## GIVEN DATA
☆ ☆ ☆ ☆ ☆

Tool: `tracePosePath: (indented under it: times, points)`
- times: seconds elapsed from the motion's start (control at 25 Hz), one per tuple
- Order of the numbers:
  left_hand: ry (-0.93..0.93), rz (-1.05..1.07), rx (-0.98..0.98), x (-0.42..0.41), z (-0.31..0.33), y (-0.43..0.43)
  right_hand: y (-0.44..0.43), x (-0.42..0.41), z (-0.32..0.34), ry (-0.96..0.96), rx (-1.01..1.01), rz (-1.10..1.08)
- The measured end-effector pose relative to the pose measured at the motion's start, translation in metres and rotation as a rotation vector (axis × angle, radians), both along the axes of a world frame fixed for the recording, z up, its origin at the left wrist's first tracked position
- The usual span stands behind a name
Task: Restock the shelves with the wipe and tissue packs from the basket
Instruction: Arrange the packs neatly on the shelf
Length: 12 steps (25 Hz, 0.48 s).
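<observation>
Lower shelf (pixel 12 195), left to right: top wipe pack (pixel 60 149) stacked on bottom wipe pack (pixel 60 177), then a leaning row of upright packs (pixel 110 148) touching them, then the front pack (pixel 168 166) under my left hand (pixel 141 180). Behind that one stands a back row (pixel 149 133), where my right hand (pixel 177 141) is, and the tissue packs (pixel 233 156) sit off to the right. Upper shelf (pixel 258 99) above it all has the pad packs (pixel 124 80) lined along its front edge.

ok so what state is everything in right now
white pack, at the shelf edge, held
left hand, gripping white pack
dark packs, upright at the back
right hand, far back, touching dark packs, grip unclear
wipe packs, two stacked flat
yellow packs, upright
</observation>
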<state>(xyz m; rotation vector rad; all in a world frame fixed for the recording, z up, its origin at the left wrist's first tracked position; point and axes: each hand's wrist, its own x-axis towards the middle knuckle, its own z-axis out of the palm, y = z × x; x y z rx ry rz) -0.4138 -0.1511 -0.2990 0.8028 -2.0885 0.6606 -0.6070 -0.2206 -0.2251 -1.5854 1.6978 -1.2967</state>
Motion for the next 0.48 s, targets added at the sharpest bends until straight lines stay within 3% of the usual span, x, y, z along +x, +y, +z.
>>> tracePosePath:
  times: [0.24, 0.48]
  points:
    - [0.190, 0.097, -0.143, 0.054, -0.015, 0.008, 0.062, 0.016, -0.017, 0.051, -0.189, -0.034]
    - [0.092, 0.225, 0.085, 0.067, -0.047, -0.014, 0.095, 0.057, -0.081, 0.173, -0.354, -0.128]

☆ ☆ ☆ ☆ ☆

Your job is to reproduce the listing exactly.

Tool: `tracePosePath: (indented under it: times, points)`
- times: seconds elapsed from the motion's start (control at 25 Hz), one per tuple
- Order of the numbers:
  left_hand: ry (-0.93..0.93), rz (-1.05..1.07), rx (-0.98..0.98), x (-0.42..0.41), z (-0.31..0.33), y (-0.43..0.43)
  right_hand: y (-0.44..0.43), x (-0.42..0.41), z (-0.32..0.34), ry (-0.96..0.96), rx (-1.01..1.01), rz (-1.10..1.08)
- The measured end-effector pose relative to the pose measured at the motion's start, translation in metres and rotation as a rotation vector (axis × angle, radians), both along the axes of a world frame fixed for the recording, z up, its origin at the left wrist's first tracked position
- The usual span stands behind a name
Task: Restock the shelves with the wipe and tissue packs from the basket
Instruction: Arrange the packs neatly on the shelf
Length: 12 steps (25 Hz, 0.48 s).
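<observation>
Lower shelf (pixel 12 195), left to right: top wipe pack (pixel 60 149) stacked on bottom wipe pack (pixel 60 177), then a leaning row of upright packs (pixel 110 148) touching them, then the front pack (pixel 168 166) under my left hand (pixel 141 180). Behind that one stands a back row (pixel 149 133), where my right hand (pixel 177 141) is, and the tissue packs (pixel 233 156) sit off to the right. Upper shelf (pixel 258 99) above it all has the pad packs (pixel 124 80) lined along its front edge.

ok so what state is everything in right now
white pack, at the shelf edge, held
left hand, gripping white pack
dark packs, upright at the back
right hand, far back, touching dark packs, grip unclear
wipe packs, two stacked flat
yellow packs, upright
</observation>
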<state>(xyz m; rotation vector rad; all in a world frame fixed for the recording, z up, its origin at the left wrist's first tracked position; point and axes: each hand's wrist, its own x-axis towards the middle knuckle, its own z-axis out of the palm, y = z × x; x y z rx ry rz) -0.4138 -0.1511 -0.2990 0.8028 -2.0885 0.6606 -0.6070 -0.2206 -0.2251 -1.5854 1.6978 -1.2967</state>
Motion for the next 0.48 s, targets added at the sharpest bends until straight lines stay within 3% of the usual span, x, y, z along +x, +y, +z.
>>> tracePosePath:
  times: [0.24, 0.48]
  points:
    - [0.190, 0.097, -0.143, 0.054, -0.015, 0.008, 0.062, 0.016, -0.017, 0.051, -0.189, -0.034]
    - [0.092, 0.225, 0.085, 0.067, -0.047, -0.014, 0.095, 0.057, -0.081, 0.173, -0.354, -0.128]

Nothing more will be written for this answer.